Did you ever watch the pilot episode for the new Hawaii Five-Oh? In it the governor of Hawaii decides to a create a police unit unhampered by things that get in the way of results. No red tape, no rules, no respect for civil rights. Just kicking ass and naming names. Getting the bad guys no matter what it takes.
In short an adolescent power fantasy that only a moron who confuses real life with Mel Gibson movies would think would produce good results if they tried it in real life. Newsflash. People try it in real life. They take the most aggressive cops, give them a badass backronym like SCORPION or STRESS, tell them they’re “elite” even though they actually have no special training just special latitude. They encourage the unit to prioritise maximizing the number of suspects they take down over worrying about proper procedure, put them on constant patrol in the most crime ridden areas, encourage them to think of everyone around them not as people to be protected but enemies to be suppressed and make maximizing their number of busts per week the priority while ignoring the misconduct complaints.
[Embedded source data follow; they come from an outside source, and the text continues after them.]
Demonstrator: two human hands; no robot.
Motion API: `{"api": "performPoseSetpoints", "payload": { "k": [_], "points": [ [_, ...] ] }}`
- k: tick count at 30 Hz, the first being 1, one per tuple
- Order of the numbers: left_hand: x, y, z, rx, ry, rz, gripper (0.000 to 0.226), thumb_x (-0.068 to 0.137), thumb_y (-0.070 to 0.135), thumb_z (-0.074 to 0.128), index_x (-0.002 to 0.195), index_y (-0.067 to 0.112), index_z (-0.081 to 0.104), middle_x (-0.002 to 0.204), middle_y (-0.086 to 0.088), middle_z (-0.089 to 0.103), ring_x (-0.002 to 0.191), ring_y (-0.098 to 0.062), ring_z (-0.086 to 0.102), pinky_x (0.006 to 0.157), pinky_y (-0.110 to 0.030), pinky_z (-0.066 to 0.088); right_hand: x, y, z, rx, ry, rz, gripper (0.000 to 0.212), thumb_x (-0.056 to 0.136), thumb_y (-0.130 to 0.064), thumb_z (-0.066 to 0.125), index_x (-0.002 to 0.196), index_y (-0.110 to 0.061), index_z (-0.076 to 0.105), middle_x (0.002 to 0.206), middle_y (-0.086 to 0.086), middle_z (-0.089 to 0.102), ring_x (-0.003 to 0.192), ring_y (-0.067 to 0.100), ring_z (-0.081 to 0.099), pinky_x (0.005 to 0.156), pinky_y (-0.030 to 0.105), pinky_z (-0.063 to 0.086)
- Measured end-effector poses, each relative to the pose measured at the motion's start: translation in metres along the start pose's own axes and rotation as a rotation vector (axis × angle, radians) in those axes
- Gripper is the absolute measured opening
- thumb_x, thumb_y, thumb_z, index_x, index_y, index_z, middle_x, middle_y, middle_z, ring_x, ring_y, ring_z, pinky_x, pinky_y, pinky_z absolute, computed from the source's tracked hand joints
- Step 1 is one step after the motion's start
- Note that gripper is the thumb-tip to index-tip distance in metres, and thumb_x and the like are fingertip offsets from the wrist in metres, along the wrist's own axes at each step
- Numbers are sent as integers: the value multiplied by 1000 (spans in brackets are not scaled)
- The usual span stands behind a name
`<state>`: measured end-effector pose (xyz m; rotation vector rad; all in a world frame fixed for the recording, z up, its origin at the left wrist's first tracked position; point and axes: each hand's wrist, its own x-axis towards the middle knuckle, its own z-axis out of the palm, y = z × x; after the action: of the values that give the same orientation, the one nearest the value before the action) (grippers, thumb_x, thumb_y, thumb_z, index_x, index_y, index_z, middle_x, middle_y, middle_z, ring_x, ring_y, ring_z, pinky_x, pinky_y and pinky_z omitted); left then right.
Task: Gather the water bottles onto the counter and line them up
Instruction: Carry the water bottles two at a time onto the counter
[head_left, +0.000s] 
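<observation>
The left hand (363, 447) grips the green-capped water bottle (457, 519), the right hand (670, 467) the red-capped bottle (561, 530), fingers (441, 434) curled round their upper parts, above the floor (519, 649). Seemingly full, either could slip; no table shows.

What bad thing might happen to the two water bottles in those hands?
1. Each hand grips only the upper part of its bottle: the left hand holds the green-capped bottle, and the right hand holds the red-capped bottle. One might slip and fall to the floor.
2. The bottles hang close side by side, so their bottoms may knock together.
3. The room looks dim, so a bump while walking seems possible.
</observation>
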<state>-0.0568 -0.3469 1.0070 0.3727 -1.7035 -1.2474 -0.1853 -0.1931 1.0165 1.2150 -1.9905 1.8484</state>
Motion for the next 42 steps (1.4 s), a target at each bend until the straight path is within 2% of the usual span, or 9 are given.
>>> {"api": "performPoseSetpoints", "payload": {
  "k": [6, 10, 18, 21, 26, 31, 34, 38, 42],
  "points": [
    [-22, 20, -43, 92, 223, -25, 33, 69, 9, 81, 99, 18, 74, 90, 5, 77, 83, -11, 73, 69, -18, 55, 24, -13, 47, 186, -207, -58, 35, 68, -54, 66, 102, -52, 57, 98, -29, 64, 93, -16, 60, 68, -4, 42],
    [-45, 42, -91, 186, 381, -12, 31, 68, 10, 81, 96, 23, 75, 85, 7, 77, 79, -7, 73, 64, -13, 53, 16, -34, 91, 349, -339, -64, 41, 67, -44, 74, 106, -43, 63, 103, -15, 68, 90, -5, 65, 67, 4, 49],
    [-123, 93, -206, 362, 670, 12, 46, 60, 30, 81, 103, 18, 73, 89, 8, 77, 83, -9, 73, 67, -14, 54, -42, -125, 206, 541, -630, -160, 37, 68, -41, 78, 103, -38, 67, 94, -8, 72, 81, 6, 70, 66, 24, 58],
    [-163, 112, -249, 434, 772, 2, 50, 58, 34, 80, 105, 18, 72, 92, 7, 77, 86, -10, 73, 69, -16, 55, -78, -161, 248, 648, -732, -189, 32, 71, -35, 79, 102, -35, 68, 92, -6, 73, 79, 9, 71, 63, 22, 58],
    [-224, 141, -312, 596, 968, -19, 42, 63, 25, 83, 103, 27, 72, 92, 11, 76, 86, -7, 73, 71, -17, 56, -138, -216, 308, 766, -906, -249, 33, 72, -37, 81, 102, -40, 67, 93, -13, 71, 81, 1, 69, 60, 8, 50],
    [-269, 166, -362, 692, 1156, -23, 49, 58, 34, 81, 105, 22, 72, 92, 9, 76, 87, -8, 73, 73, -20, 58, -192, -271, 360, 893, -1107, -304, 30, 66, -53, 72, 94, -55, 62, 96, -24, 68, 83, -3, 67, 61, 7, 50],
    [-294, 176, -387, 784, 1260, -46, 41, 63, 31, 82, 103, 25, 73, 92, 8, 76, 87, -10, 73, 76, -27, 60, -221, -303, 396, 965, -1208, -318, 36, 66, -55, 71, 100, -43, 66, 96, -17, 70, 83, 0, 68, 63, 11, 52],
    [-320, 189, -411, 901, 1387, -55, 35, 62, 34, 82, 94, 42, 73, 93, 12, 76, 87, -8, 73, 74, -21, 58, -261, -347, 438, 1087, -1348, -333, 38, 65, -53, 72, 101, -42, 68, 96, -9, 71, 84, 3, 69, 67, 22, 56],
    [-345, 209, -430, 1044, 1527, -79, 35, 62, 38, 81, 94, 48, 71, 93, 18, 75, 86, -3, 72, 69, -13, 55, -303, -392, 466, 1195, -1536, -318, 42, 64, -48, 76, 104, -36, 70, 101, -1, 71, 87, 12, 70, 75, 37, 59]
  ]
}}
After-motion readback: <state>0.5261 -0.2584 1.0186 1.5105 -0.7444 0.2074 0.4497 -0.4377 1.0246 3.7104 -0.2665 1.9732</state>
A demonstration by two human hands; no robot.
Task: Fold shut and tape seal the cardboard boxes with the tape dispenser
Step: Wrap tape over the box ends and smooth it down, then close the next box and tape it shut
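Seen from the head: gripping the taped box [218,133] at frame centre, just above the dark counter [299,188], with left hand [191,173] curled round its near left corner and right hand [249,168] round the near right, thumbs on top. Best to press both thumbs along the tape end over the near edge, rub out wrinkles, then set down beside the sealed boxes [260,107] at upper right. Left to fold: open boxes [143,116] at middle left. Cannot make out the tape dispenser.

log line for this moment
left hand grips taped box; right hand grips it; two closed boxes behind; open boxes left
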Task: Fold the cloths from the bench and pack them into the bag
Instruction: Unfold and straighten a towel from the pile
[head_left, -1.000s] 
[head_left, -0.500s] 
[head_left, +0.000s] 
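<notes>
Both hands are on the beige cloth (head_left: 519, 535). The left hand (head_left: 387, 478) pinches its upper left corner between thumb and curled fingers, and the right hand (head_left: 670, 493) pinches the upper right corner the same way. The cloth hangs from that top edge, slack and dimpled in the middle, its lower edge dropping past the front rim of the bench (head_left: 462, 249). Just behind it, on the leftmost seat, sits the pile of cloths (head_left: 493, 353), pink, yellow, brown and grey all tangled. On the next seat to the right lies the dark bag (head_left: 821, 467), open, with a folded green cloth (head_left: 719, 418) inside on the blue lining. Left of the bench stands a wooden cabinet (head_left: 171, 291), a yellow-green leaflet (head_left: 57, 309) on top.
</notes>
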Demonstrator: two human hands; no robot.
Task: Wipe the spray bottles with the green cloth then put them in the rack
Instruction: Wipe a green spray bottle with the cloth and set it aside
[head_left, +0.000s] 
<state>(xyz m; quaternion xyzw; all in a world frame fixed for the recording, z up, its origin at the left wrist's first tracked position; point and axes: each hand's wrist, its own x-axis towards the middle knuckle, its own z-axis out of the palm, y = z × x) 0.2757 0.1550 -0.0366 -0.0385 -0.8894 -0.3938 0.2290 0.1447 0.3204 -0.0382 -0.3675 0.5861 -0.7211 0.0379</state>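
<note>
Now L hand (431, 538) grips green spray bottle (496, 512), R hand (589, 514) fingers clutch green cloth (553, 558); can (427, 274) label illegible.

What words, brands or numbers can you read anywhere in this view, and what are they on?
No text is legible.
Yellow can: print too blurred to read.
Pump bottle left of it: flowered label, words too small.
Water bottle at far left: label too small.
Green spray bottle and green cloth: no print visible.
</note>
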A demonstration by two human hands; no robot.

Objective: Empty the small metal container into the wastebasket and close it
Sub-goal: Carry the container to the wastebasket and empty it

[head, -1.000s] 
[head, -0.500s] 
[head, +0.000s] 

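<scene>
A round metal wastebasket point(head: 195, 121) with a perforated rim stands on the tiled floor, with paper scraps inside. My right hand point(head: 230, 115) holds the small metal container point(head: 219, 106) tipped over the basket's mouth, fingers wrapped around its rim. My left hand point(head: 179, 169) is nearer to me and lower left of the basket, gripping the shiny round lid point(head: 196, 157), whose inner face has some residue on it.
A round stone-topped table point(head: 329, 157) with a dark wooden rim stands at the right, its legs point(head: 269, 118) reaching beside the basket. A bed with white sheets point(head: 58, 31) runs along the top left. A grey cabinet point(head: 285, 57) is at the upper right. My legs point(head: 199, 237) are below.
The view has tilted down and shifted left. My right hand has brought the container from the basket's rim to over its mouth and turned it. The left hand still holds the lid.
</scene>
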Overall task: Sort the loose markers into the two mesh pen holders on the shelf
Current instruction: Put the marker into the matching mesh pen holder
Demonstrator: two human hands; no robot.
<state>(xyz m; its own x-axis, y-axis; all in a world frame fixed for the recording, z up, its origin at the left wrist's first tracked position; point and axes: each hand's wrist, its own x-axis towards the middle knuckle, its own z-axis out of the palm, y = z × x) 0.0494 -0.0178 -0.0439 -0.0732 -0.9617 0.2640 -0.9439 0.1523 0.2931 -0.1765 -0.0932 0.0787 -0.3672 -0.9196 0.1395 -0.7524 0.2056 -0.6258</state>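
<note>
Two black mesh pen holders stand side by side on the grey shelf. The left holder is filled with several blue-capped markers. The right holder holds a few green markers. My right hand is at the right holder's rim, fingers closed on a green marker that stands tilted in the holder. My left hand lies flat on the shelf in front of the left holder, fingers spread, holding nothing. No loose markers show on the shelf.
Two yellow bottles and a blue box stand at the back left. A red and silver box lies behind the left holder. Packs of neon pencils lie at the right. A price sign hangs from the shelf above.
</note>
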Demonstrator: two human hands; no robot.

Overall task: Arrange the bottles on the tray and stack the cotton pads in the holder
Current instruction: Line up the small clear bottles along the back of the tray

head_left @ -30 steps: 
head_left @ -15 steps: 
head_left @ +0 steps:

And then wait for the inevitable results.
Units like these don't just suffer from a lack of transparency and use tactics likely to spawn violence. Their rhetoric attracts "police officers who enjoy being feared," Balko notes, and it positions these officers as both elite and beyond the normal rules. There are all sorts of horror stories about similar units, such as Detroit's STRESS unit ("Over a two-year period, the units killed at least 22 people, almost all of them Black") or Los Angeles' CRASH unit ("More than 70 officers were implicated in planting guns and drug evidence, selling narcotics themselves and shooting and beating people without provocation").